The anti-skid performance index in the same table was obtained based on the lap time measurement results per lap on the frozen circular turning test stand, with Tire J set as 100. However, the larger the value of the index, the better the anti-skid performance. Regarding the uneven wear resistance performance, the maximum measured value of the block level difference in a part of the tread center after 50,000 km of running is shown.

(Left below) Tires A, B, and C show the influence of the auxiliary groove zigzag angle θ on anti-skid performance. When θ is 5″ or less (Tires A and B, however, θ-0° indicates a straight line), the anti-skid performance improves markedly, but when it exceeds 5° (Tire C), the performance does not improve much. I can't see it.

Tires D and E have auxiliary grooves at i! W/
This is a modified version of TW. When W/TW is 0.2 or less (tires A and D), the anti-skid performance is significantly improved, but when it exceeds 0.2 (tire E), the performance does not improve much.

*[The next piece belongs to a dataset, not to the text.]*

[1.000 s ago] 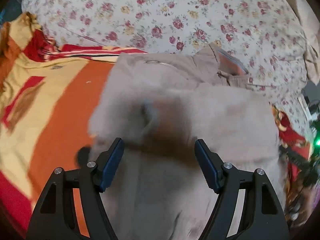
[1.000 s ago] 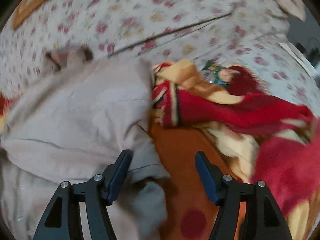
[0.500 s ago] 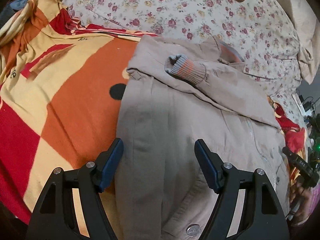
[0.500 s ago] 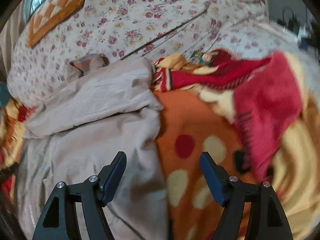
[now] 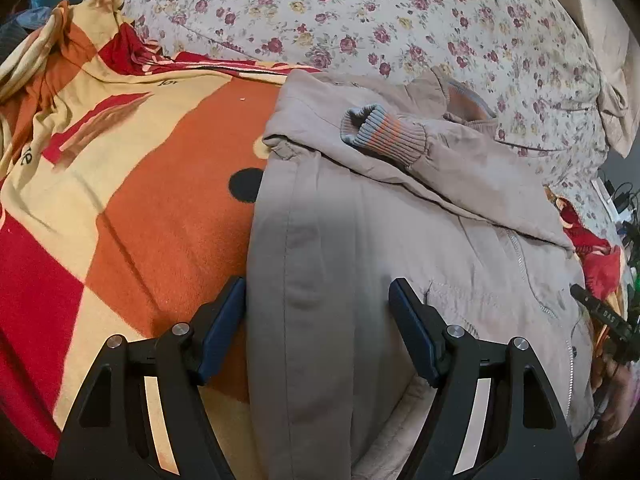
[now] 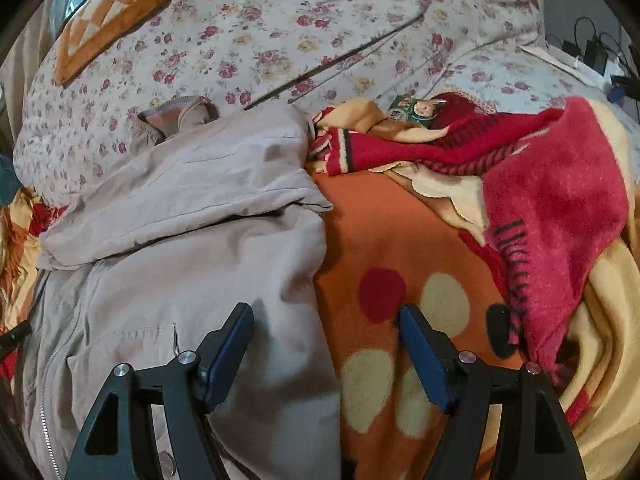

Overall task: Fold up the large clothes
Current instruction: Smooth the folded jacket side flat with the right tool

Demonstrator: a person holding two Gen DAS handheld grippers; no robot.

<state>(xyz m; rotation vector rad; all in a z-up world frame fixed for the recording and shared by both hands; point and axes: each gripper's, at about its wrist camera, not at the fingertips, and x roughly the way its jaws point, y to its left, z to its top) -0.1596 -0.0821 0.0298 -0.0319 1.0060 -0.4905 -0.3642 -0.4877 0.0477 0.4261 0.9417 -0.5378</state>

Tires F, G, H, and I are different from Tire A in that the width GW of the auxiliary groove is changed. When GW/TW is 0.02 or more and 0.03 or less (tires A and G), the anti-skid performance is significantly improved compared to the conventional example (tire J) without deterioration of uneven wear resistance. When GW/TW is less than 0.02 (tire F), there is not much improvement in anti-skid performance, and when it exceeds 0.03 (tire H, 1), uneven wear resistance deteriorates.

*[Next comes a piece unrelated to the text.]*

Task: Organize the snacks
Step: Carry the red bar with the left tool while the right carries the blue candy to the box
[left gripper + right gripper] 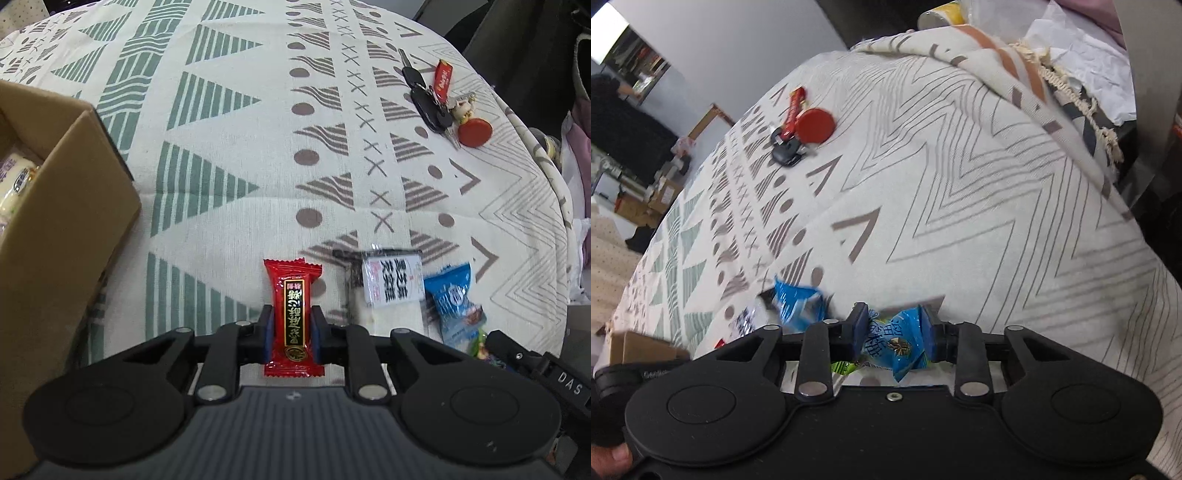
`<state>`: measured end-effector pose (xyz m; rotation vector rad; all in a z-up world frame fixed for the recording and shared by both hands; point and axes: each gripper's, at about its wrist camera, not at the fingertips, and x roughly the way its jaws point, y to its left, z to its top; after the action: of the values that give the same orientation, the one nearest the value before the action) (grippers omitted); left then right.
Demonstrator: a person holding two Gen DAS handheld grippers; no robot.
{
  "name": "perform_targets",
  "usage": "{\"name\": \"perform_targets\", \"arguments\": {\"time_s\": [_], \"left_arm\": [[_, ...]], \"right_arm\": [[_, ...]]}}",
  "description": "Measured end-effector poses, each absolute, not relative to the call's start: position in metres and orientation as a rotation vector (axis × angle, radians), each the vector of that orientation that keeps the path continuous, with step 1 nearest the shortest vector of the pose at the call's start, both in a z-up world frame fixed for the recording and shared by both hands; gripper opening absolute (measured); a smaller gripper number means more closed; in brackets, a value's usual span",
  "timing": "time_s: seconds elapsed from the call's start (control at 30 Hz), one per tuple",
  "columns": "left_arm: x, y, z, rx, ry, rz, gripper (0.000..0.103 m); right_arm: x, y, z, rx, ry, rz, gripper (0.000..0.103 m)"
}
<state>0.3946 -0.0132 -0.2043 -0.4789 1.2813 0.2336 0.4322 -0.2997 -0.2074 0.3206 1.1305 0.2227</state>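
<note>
I have the red candy bar [293, 317] clenched upright in my left gripper [293, 332], low centre of frame. My right gripper [894, 332] grips a blue candy [899, 341], bottom centre. At the left edge stands the cardboard box [70, 236]; a white packet [393, 282] and blue packet [456, 302] lie lower right on the patterned cloth [236, 147], keys [432, 99] upper right.

Each fisheye sits just behind its own tool, low and close over the patterned cloth [236, 221], looking forward along the fingers. The left tool [291, 328] has a cardboard box [66, 206] off its left side. Both views share the keys [430, 101] [786, 153] far ahead and a blue packet [456, 306] [799, 304].
</note>
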Motion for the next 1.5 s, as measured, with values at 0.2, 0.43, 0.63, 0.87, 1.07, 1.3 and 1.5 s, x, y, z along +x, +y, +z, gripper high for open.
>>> {"name": "perform_targets", "arguments": {"time_s": [0.2,0.43,0.63,0.87,1.07,1.3,1.5], "left_arm": [[0.378,-0.018,-0.196,-0.477,1.278,0.219,0.018],[0.359,-0.018,-0.178,-0.480,1.257,0.199,0.018],[0.341,-0.017,-0.160,-0.477,1.237,0.178,0.018],[0.318,-0.011,-0.138,-0.474,1.203,0.166,0.018],[0.300,-0.005,-0.125,-0.471,1.192,0.164,0.018],[0.280,0.005,-0.112,-0.475,1.175,0.157,0.018],[0.267,0.016,-0.101,-0.476,1.156,0.150,0.018]], "right_arm": [[0.413,-0.305,-0.200,0.360,1.140,0.235,0.026],[0.391,-0.304,-0.189,0.391,1.136,0.244,0.026],[0.373,-0.293,-0.171,0.392,1.113,0.265,0.026],[0.355,-0.275,-0.152,0.384,1.086,0.301,0.026],[0.339,-0.259,-0.137,0.365,1.068,0.326,0.026],[0.321,-0.244,-0.126,0.339,1.063,0.345,0.026],[0.310,-0.228,-0.117,0.323,1.053,0.361,0.026]]}}
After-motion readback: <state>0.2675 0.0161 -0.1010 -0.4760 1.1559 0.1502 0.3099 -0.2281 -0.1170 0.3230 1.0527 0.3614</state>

As mentioned above, θ-0''~5', W/TW≦0.2,
Only in the case of tires A, B, D, and G that satisfy all the conditions of GW/TW-〇, 02 to 0.03, the anti-skid performance on frozen roads can be improved without deteriorating the uneven wear resistance performance. It was shown that

[Effects of the Invention] The heavy-duty pneumatic radial tire according to the present invention has an angle of 5'' with respect to the tire circumferential direction so that the distance W from the tread center line to the tread width TW is 0.2 or less across the block. The following plural continuous auxiliary grooves are provided, and the width GW of each auxiliary groove with respect to the tread width TW is set to 0°02 or more and 0.03 or less, and the tread center can be stably obtained with a large frictional force. Since a plurality of auxiliary grooves of appropriate width are continuously provided in the tire circumferential direction, the grooves provide a large edge effect due to the block rubber formed, and at the same time prevent uneven wear of the block. Therefore, according to the present invention, it is possible to significantly improve skid resistance on frozen roads without sacrificing uneven wear resistance.

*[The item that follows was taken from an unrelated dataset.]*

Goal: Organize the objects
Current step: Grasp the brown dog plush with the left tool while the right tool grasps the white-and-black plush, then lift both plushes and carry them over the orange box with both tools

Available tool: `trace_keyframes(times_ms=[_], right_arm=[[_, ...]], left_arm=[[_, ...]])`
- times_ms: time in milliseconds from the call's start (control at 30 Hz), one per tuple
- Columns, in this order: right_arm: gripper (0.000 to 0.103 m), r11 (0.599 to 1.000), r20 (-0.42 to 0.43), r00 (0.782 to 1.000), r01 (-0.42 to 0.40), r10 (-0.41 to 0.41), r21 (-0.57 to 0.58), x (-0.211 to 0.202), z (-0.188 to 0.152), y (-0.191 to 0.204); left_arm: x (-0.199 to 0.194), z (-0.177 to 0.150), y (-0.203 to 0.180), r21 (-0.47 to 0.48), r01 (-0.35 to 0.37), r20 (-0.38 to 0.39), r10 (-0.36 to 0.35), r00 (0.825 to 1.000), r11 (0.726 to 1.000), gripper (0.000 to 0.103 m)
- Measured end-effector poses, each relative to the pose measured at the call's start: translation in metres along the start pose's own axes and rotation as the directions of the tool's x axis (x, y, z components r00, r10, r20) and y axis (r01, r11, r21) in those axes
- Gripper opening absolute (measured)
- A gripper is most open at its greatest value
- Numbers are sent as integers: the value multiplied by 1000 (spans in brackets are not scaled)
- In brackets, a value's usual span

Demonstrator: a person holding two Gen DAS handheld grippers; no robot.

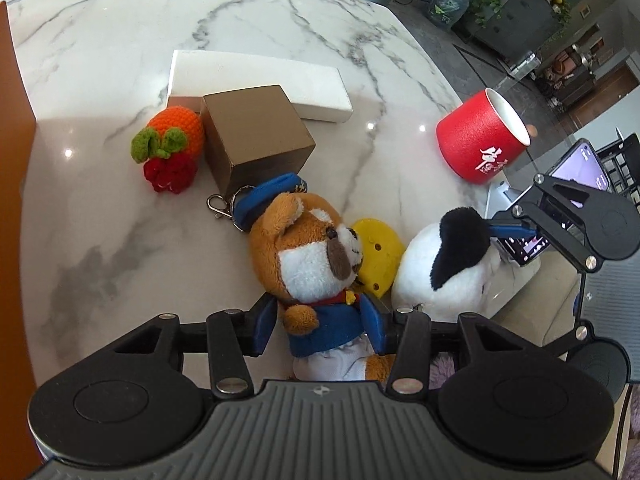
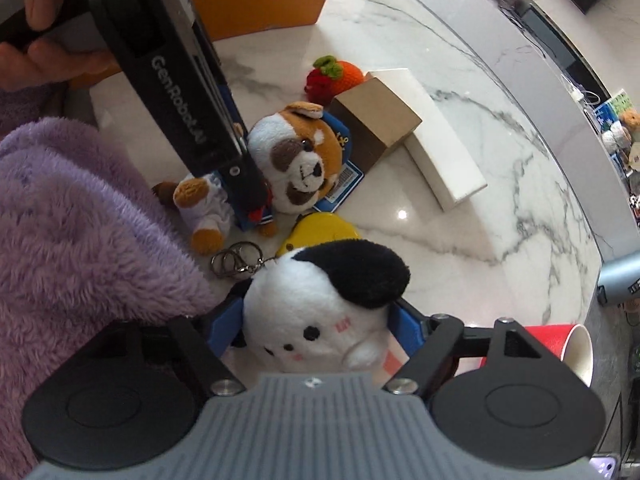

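Fingers of the left gripper straddle the fox plush lying on the marble bench; right gripper fingers flank the white plush (contact unclear).

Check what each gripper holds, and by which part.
Nothing held. Open left gripper straddles the brown dog plush at the torso; open right gripper straddles the white plush; both lie on the table.

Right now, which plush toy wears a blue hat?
The brown-and-white plush dog, between the left hand-held gripper's fingers. The white plush toy with a black ear is bare-headed.
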State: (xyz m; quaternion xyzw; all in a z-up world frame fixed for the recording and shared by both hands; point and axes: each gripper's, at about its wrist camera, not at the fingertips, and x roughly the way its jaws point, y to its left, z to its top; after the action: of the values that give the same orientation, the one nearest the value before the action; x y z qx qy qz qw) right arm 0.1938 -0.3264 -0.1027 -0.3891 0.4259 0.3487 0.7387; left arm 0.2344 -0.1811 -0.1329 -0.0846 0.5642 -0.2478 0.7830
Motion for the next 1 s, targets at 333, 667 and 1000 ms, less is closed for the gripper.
trace_keyframes(times_ms=[333,667,1000], right_arm=[[73,995,-22,997,75,-74,65,1,9,14],[71,936,9,996,81,-89,341,-29,5,4],[71,874,195,976,-7,-101,486,-93,51,16]], left_arm=[[9,-6,0,-16,-4,17,4,1000,1000,45],[-34,-14,2,4,9,91,-9,996,1000,43],[-136,-24,9,90,-4,242,-18,970,996,43]])
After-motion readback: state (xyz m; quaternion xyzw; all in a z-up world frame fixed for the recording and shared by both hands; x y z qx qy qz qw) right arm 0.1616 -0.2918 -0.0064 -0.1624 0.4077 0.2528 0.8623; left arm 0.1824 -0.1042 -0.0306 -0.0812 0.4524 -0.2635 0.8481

[Brief explanation of the drawing]

Figure 'is1 is a partially exploded view showing a tread pattern of a heavy-duty pneumatic radial tire according to an embodiment of the present invention, Figure 2 is a plan view showing a modified example of the auxiliary groove, and Figure 3 is the same as that shown in Figure 1. 2 is a graph showing the relationship between the distance from the center line and the ground contact pressure in the tread portion of the tire. Explanation of symbols 11.12.18...Main groove, 21, 22, 81.12
...Minor groove, 40.45...Block, 41.46.
...Sipe, 51,52.53...Auxiliary groove, 80...
・Tread center line, L...load load, GW・
...Width of the auxiliary groove, TW...Tread width, W...Position of the auxiliary groove (distance from the tread center line), θ・
...Auxiliary groove zigzag angle.

Claims (1)

[Claims] 1. A plurality of continuous main grooves are formed in the circumferential direction of the tire, a sub-groove is provided in each rib to form a block, and a plurality of sipes that intersect in the circumferential direction of the tire are provided in each block. In a heavy-duty pneumatic radial tire with a tread pattern, the angle to the tire circumferential direction is 5 degrees or less so that the distance (W) from the tread center line to the tread width (TW) is 0.2 or less across the block. A pneumatic radial tire for heavy loads, characterized in that a plurality of continuous auxiliary grooves are provided, and the width (GW) of each auxiliary groove relative to the tread width (TW) is 0.02 or more and 0.03 or less.